Sunday, June 23, 2013

The Great Code

It was the name of a book by Northrup Frye, written many years after Fearful Symmetry.  I read FS five times (25 years ago) and have never reached full comprehension of it. (The story of NF has been written before.) Anyway Frye's first book, a thesis for his first degree at Univ. of Toronto was substantially responsible for everything I know today about William Blake.

Frye went from Toronto to Oxford, where his interests were broadened immensely beyond Blake.  Writing Anatomy of Criticism he became the premier critic of English Literature. He continued to write about Blake  but was always thereafter primarily a critic,or rather a teacher of English criticism.

He had a distinguished career at UT, but also taught at Harvard, Princeton, Columbia, Berkeley, Cornell and Oxford.

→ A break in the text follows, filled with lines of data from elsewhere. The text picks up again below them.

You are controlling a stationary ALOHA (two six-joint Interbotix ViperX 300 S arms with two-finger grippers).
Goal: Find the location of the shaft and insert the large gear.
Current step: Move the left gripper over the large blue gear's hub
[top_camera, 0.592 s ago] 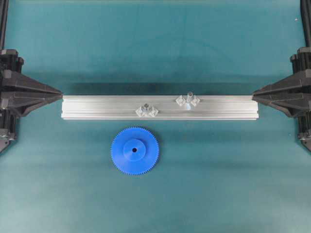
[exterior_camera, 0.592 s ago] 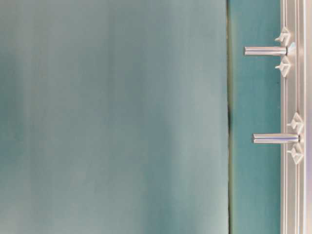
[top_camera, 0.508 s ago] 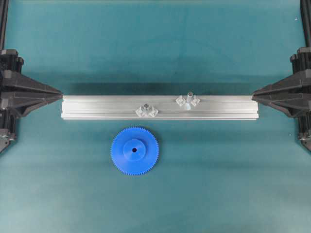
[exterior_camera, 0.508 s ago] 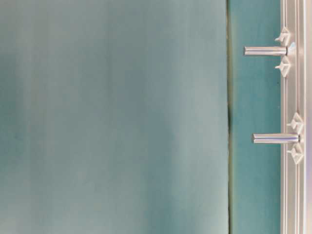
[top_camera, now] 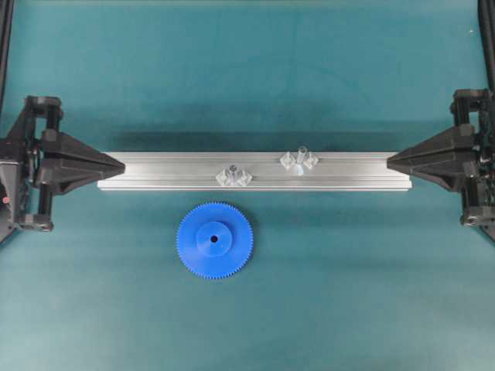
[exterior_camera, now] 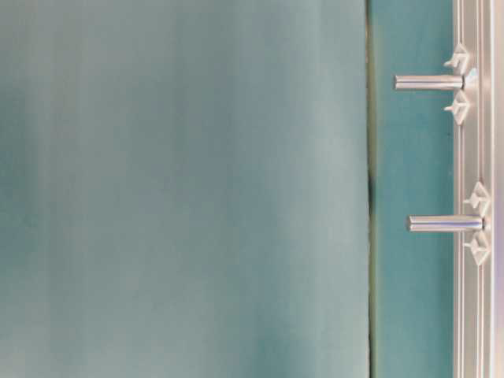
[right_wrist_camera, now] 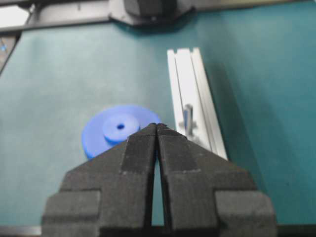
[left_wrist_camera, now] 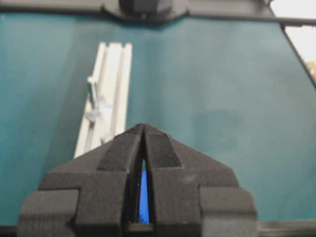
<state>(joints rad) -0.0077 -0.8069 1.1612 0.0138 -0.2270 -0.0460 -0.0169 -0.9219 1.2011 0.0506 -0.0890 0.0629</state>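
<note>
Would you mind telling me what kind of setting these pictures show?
Most likely a robotics lab bench for assembly trials: a teal mat covers the table, an aluminium rail carries two upright pegs, a large gear lies beside it, and the left gripper and right gripper flank the rail.

In the left wrist view the closed left claw hides nearly all of the bright blue flat toothed plastic large gear. In the right wrist view the right claw covers the gear's near edge. The table-level view's right edge crops the long silver aluminium rail.
</note>
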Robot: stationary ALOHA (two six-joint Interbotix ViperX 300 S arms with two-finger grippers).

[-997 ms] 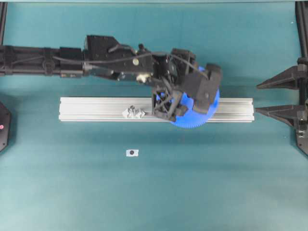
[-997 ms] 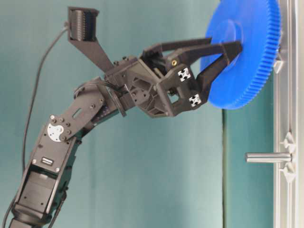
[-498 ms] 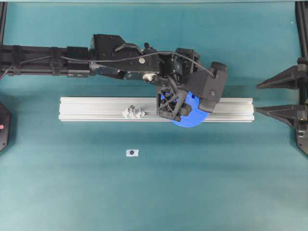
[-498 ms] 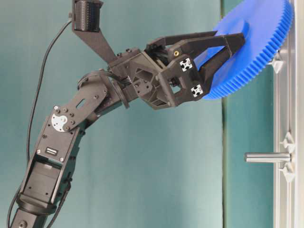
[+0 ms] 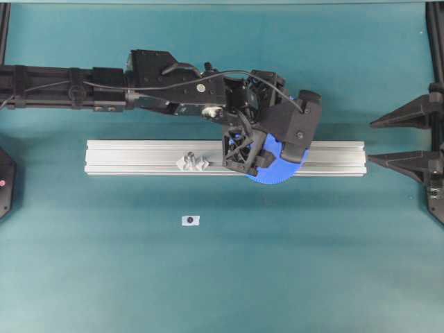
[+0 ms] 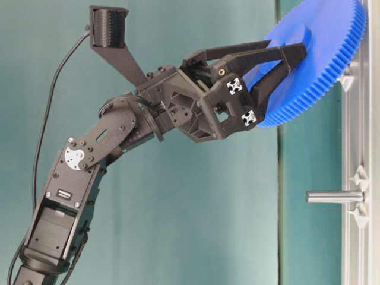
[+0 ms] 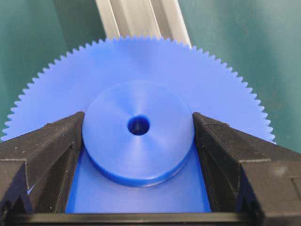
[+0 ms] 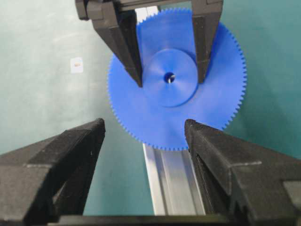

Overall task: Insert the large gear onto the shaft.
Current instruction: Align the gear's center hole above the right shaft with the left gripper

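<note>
A teal table carries a long aluminium rail. The left gripper is clamped on the raised hub of the gear, holding it tilted above the rail. The right gripper hangs well apart from it, jaws spread and empty. The shaft juts from the rail, apart from the gear; something glints in the gear's hole, perhaps the other pin.
</note>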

His master work, in two volumes, came at the end of his life; each of them occupied ten years of his life.  Soon after he finished the second one, Words with Power, he died.

Subtitle of The Great Code and Words with Power was Study of the Bible and Literature.  Anyone who digests these two books will have a great deal larger and broader understanding of the Bible.  Beside that he will have a great deal larger and broader understanding of the work of William Blake, which incidentally is based almost entirely on the Bible.

The key idea (for me at least) is the concept of 'types and antitypes'. As far as the Bible is concerned, the 'type' is most often in the OT; the 'antitype' in the NT. Of course all type and antitypes don't necessarily fall in that category. 

Sometimes the type and antitype may both be in the OT. But the Book of Revelation can be described as a dense mass of allusions to the OT.

William Blake loved the Bible, 1st and foremost:
In a letter to Flaxman, dated 1800 (Erdman 707) he wrote:
 "Now my lot in the Heavens is this; Milton lovd me in childhood & shewd me his face.  Ezra came with Isaiah the Prophet, but Shakespeare in riper years gave me his hand   Paracelsus & Behmen appeard to me. terrors appeard in the Heavens above"

At least half of what Blake wrote has obvious biblical overtones; he often quoted from the Bible.

Look at this example, from The Marriage of Heaven and Hell:
"I then asked Ezekiel why he ate 
dung, and lay so long on his right and 
left side. He answered: The desire 
of raising other men into a perception 
of the infinite."

Now look at Ezekiel 4:4-6:
"[4] Lie thou also upon thy left side, and lay the iniquity of the house of Israel upon it: according to the number of the days that thou shalt lie upon it thou shalt bear their iniquity.
[5] For I have laid upon thee the years of their iniquity, according to the number of the days, three hundred and ninety days: so shalt thou bear the iniquity of the house of Israel.
[6] And when thou hast accomplished them, lie again on thy right side, and thou shalt bear the iniquity of the house of Judah forty days: I have appointed thee each day for a year."

There are many such incidents in Blake's work.  Recognition of these types/antitypes might give you an entirely new understanding of the 'Good Book'.